Values Above Gene List

BRB-ArrayTools used to provide a gene list containing all genes that are significantly differentially expressed among the classes at the p value threshold specified (default 0.001). We now provide two other options for defining the gene list. The genes are still ordered by the parametric p value (smallest first), but you can determine the length of the gene list to limit the number of false discoveries in the gene list or the proportion of the gene list that represent false discoveries. A false discovery is a gene included in the list that is not really differentially expressed among the classes being compared; a false positive. If you specified the maximum number of false discoveries you want in the gene list, say 10, the output will indicate where to cut the list in order to have the median number of false discoveries equal to 10 and where to cut the list so that there is 95% probability that the number of false discoveries is no greater than 10. You can think of the list with the median number 10 as having the expected number of false discoveries of 10, although the median is used because it enables us to take into account the correlation among the genes. You also have the option of specifying the proportion of genes on the gene list that are false discoveries, say 10%. If you requested that option, the output indicates where to cut the list provided so that the median proportion of false discoveries is say 10% and where to cut so that there is 95% probability that the proportion of false discoveries is no greater than the specified target, say 10%. A multivariate permutation test is performed to obtain this gene list information. Consequently, the claims about the number and proportion of false discoveries in the gene list do not depend on normal distribution assumptions. The multivariate permutation test utilizes the data more efficiently than the univariate permutation p-values. For more information about the multivariate permutation tests, see the User’s Guide and the references given there.

Also listed is a p-value for the global test of the hypothesis that the classes do not differ at all with regard to expression profiles. The test statistic used is the number of genes with parametric p-value less than the threshold specified (default 0.001). A permutation analysis is used for the computation of the p value for the global test. A global p-value less than 0.05 is considered significant. Since one global hypothesis is tested, stringent control for multiple comparisons is not necessary for the global test.

 

Values in Gene List

Parametric p-values:

These statistical significance values are based on testing the hypothesis that the gene is not differentially expressed between the classes being compared. The tests are applied separately to each gene. The parametric p-value is based on normal distribution assumptions. It is either a t-test, a paired value t-test, an F test, or a randomized variance version of the t-test and F test.

FDR:

The False Discovery Rate associated with a row of the table is an estimate of the proportion of the genes with univariate p values less than or equal to the one in that row that represent false positives. The method of Benjamini and Hochberg (1995) is used for this estimation. The FDR will be shown if the univariate test is used for gene selection.

Local FDR:

The Local FDR (False Discovery Rate) is defined by B. Efron (2001). The local FDR will be shown if the local false discovery option is used for gene selection.

Permutation p-values:

Class labels of the samples are randomly permuted N times (where N is assigned by the user). For each gene and each permutation, an associate p-value for the univariate test is computed. For each gene, the permutation p-value is defined as a proportion of permutations for which the p-values of the univariate test are smaller then the p-value computed for the original labeling. Because the multivariate permutation tests now available in BRB-ArrayTools for controlling the number and proportion of false discoveries are more powerful than the univariate permutation test, we no longer recommend requesting the latter. It is provided, however, as an option.

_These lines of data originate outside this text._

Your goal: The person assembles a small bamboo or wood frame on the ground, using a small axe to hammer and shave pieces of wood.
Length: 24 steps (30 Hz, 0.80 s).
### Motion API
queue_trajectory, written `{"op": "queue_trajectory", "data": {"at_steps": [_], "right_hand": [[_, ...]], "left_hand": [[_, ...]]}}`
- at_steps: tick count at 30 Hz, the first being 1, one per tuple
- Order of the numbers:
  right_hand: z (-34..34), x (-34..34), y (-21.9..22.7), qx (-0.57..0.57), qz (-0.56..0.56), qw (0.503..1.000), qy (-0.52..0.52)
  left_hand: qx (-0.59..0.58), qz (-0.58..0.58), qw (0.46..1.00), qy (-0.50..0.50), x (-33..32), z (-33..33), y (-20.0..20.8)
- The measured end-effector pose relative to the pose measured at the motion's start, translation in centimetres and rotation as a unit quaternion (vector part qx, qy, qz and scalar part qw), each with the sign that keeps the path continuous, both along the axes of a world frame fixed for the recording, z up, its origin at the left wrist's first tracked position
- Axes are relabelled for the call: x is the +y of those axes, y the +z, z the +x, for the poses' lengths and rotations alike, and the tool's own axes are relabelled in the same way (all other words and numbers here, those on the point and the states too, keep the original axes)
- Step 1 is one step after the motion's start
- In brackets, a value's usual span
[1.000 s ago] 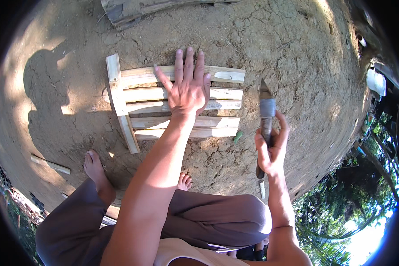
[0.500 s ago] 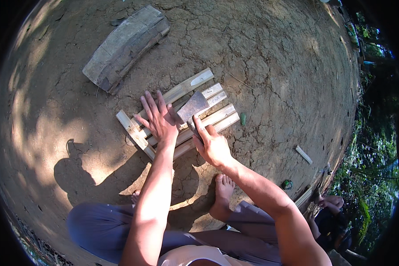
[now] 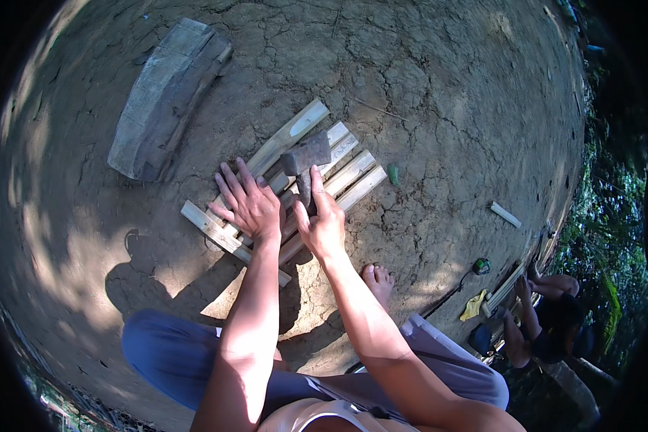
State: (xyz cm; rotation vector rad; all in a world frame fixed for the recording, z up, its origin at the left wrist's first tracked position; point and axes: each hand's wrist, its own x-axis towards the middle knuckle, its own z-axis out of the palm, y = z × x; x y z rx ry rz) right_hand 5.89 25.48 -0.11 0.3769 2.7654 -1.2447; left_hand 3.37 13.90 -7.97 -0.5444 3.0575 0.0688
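Several pale wooden slats point(image 3: 356, 175) lie side by side on the ground, with a crosswise wooden strip point(image 3: 216, 232) at their lower left end. My left hand point(image 3: 253, 207) rests on them, palm down, fingers spread. In my right hand point(image 3: 322, 223) is a hatchet point(image 3: 310, 152) with a broad, worn metal head. My fingers wrap its short dark handle, the index finger stretched along toward the head. The head is over the middle slats; whether it touches them I cannot tell.
A thick block of wood point(image 3: 167, 97) lies at the far left on cracked bare earth. To the right are a green leaf point(image 3: 394, 174), a short pale stick point(image 3: 506, 214), a small green object point(image 3: 481, 266) and a yellow cloth point(image 3: 473, 305). Another person point(image 3: 547, 317) sits at the lower right.
My right hand has moved left, and the hatchet head has turned and shifted a little up and left. My left hand stays on the slats. The view has turned slightly, showing more of the other person.
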Motion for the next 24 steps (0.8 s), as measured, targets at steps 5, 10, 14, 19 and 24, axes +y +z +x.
{"op": "queue_trajectory", "data": {"at_steps": [5, 10, 14, 19, 24], "right_hand": [[-0.2, 1.7, -0.2, 0.040, -0.098, 0.992, -0.072], [-0.9, 1.6, 0.8, -0.110, 0.082, 0.989, 0.049], [-0.7, 5.7, 0.8, -0.036, -0.054, 0.996, 0.063], [-2.3, 9.9, 2.2, -0.107, -0.154, 0.980, 0.064], [-2.5, 12.1, 2.0, -0.190, -0.306, 0.933, -0.022]], "left_hand": [[0.000, -0.027, 1.000, -0.004, 0.4, -0.3, 0.0], [-0.014, 0.033, 0.999, 0.005, 0.6, -0.7, 1.1], [-0.031, 0.031, 0.999, -0.001, 0.7, -0.6, 1.5], [-0.015, 0.031, 0.999, -0.002, 0.1, -0.6, 1.0], [-0.023, 0.042, 0.999, 0.009, 0.6, -0.4, 0.8]]}}
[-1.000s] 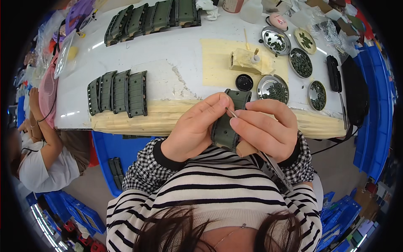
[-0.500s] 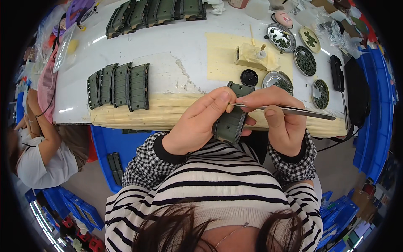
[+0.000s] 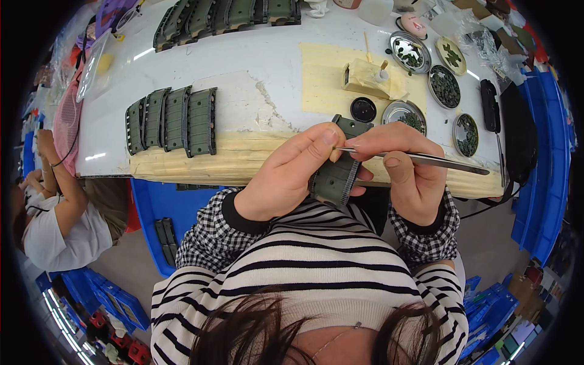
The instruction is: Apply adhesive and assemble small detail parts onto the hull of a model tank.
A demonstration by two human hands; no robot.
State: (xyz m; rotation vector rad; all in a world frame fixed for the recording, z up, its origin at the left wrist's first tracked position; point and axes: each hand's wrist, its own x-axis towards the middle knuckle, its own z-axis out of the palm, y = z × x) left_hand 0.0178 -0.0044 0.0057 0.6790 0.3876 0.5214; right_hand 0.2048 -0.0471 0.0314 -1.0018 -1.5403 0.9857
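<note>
Two hands: left hand [image 3: 286,176] grips a green model tank hull [image 3: 336,170]; right hand [image 3: 404,167] pinches metal tweezers [image 3: 420,159] at it.

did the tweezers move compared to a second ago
Yes. The tweezers in the right hand have swung from hanging down toward the person's chest to lying level, tail pointing right along the table edge.
</note>
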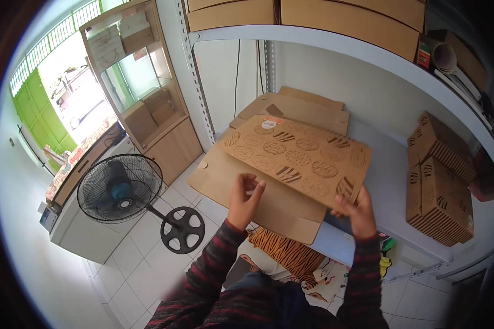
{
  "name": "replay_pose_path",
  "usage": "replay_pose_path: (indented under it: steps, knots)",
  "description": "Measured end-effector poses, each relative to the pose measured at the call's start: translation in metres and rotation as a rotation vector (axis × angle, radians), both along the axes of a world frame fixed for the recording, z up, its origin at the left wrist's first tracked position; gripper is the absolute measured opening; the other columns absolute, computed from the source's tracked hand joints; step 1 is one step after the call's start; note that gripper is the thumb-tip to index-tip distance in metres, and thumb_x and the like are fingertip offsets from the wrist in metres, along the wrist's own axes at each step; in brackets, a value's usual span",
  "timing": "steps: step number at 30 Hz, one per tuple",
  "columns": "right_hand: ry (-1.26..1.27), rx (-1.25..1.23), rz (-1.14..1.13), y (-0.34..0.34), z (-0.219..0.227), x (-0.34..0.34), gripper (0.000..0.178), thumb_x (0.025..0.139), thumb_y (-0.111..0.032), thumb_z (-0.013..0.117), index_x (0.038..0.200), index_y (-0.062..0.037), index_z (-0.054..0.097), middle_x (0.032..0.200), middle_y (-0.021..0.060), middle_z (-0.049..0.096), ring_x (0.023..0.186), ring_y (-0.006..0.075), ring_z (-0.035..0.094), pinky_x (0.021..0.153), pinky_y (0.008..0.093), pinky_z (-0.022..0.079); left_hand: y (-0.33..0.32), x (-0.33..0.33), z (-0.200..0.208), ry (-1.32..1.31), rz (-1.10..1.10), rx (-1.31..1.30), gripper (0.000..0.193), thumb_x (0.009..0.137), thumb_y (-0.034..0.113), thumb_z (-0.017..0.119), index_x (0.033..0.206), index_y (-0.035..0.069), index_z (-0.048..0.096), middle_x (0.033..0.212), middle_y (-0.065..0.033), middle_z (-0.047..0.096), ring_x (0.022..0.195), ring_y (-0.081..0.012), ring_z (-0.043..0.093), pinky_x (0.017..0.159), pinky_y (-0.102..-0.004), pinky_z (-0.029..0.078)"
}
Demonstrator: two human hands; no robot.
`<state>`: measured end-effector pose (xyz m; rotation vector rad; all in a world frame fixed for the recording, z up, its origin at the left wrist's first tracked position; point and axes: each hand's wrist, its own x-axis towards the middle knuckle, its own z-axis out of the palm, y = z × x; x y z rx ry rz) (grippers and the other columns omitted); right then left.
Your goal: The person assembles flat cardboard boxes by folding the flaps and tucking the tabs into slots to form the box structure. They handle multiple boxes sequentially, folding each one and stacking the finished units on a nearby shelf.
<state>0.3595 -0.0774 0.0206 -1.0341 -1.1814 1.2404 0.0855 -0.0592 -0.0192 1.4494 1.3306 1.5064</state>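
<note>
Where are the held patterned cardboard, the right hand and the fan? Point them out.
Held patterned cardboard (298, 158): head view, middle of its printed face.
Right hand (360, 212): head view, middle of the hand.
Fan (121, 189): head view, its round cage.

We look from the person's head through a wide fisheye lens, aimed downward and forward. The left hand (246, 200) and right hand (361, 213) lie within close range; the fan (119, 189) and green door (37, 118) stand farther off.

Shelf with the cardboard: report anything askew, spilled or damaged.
The plain cardboard looks askew: its near edge appears to jut past the front of the shelf, and it does not line up with the printed cardboard above it, whose corner the right hand holds. No spill or damage stands out.
</note>
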Motion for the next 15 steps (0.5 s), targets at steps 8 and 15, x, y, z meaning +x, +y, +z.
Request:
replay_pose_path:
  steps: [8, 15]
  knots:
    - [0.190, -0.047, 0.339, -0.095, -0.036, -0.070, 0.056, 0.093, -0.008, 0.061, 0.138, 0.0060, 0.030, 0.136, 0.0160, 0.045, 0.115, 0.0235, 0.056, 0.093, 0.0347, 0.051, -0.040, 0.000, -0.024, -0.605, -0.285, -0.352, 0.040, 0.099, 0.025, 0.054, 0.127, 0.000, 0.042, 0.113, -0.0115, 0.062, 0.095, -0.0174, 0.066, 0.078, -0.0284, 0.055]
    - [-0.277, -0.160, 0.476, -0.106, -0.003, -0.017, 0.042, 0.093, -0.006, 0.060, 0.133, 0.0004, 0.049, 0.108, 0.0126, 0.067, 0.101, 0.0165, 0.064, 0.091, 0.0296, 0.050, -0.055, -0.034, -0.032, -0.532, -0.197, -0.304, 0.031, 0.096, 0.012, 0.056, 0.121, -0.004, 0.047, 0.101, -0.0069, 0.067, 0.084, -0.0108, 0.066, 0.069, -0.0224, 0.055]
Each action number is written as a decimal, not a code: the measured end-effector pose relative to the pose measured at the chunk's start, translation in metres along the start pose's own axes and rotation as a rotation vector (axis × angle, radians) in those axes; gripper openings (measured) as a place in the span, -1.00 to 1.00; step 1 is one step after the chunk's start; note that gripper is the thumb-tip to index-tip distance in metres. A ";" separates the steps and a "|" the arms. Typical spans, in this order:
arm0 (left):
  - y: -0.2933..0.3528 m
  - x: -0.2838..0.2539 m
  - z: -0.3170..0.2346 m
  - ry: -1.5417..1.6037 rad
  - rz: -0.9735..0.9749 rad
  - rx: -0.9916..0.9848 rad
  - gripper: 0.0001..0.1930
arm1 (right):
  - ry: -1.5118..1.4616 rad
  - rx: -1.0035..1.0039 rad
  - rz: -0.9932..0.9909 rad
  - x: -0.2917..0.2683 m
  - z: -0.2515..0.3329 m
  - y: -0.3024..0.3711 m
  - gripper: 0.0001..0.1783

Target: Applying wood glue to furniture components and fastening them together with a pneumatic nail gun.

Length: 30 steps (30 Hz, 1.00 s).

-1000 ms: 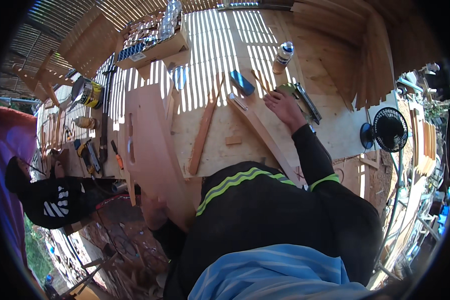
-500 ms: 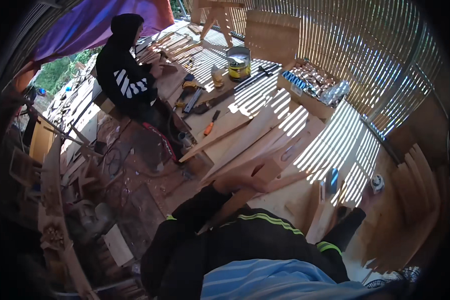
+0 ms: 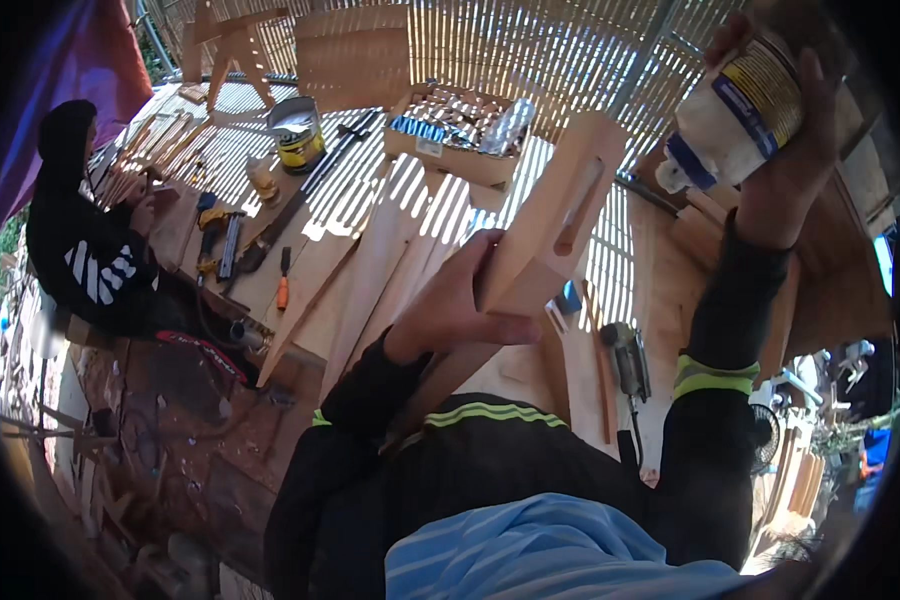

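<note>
My left hand [image 3: 442, 312] is closed around a wooden post [image 3: 550, 225] with a long slot cut into one face. The post slants up to the right above the workbench, and its lower part passes near my left forearm. High on the right, my right hand [image 3: 805, 165] grips a white squeeze bottle [image 3: 738, 118] with a yellow and blue label. The bottle is tilted with its nozzle end down and left, apart from the post. Some fingers of that hand are hidden behind the bottle.
Long boards [image 3: 375, 270] lie across the bench, with an orange-handled chisel [image 3: 283, 283] to their left. A corded power tool [image 3: 626, 358] sits right of my left hand. Behind stand a carton [image 3: 455, 160] of small parts and a yellow can [image 3: 298, 145]. A person [image 3: 75, 210] works at far left.
My right hand has risen from low at the right and now holds the bottle up. The post has been lifted and its slotted face turned into view. The view has swung right.
</note>
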<state>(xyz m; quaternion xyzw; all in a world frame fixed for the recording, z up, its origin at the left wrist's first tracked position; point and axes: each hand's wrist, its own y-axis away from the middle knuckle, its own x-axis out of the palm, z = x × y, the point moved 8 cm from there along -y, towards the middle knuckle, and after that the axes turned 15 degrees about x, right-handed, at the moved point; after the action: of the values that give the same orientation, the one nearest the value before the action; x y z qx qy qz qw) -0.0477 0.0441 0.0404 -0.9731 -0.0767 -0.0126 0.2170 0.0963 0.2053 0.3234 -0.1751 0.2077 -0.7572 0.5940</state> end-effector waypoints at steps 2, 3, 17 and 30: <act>-0.013 -0.002 -0.011 0.035 0.013 0.057 0.16 | 0.181 -0.070 -0.242 0.024 -0.002 -0.015 -0.51; -0.013 -0.004 -0.017 0.064 0.033 0.070 0.15 | 0.138 -0.059 -0.244 0.039 -0.005 -0.018 -0.51; 0.001 -0.047 0.003 0.340 0.077 0.015 -0.07 | 0.058 0.076 -0.205 0.084 -0.045 -0.059 -0.41; 0.002 -0.058 -0.009 0.453 0.100 -0.025 -0.18 | 0.016 0.072 -0.401 0.118 -0.056 -0.070 -0.46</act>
<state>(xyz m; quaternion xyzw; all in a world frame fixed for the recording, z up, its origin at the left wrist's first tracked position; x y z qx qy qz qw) -0.1046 0.0304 0.0444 -0.9506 0.0226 -0.2209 0.2169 -0.0173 0.1114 0.3143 -0.1853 0.1463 -0.8686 0.4357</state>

Geometric mean of gene expressions (ratios/intensities):

For each class, geometric mean of gene expression (ratios for 2-channel data/intensities for single-channel data) is provided. If only two classes are considered, the fold difference of these geometric means is also computed.

Description of the genes:

All columns that are given in the gene identifiers sheet are copied to the table.

Annotations:

BRB ArrayTool will search public databases for any information about each particular gene in the list. If any information is found, the cell in the Annotation column contains the Click for more information link. This link opens a pop-up window with the URL links to the public databases that contain relevant information about the gene.

 

View clustered heatmap of significant genes

A heatmap of gene expression for significant genes is generated. Genes are ordered by using hierarchical clustering with Euclidean distance and average linkage. For two channel data, log ratios are truncated by the truncation parameter defined in the Utilities -> Preference before the heatmap is created. For one channel data, log intensities are not truncated. Missing values are represented by the yellow color.

 

View View dynamic volcano/parallel coordinate plot of significant genes

The dynamic volcano/parallel coordinate plot allows user to get the gene information when the mouse is stopped over a point on the plot. For the internet Explorer users, they need to enable ActiveX control. To do this, click Internet Options from the Tools menu. Select the Security tab. Make sure that the Internet content zone is selected and click Custom Level. Set Run ActiveX controls and plug-ins to Enable. Set Script ActiveX controls marked safe for scripting to Enable. Click OK and close all the instance of Internet Explorer and re-open it.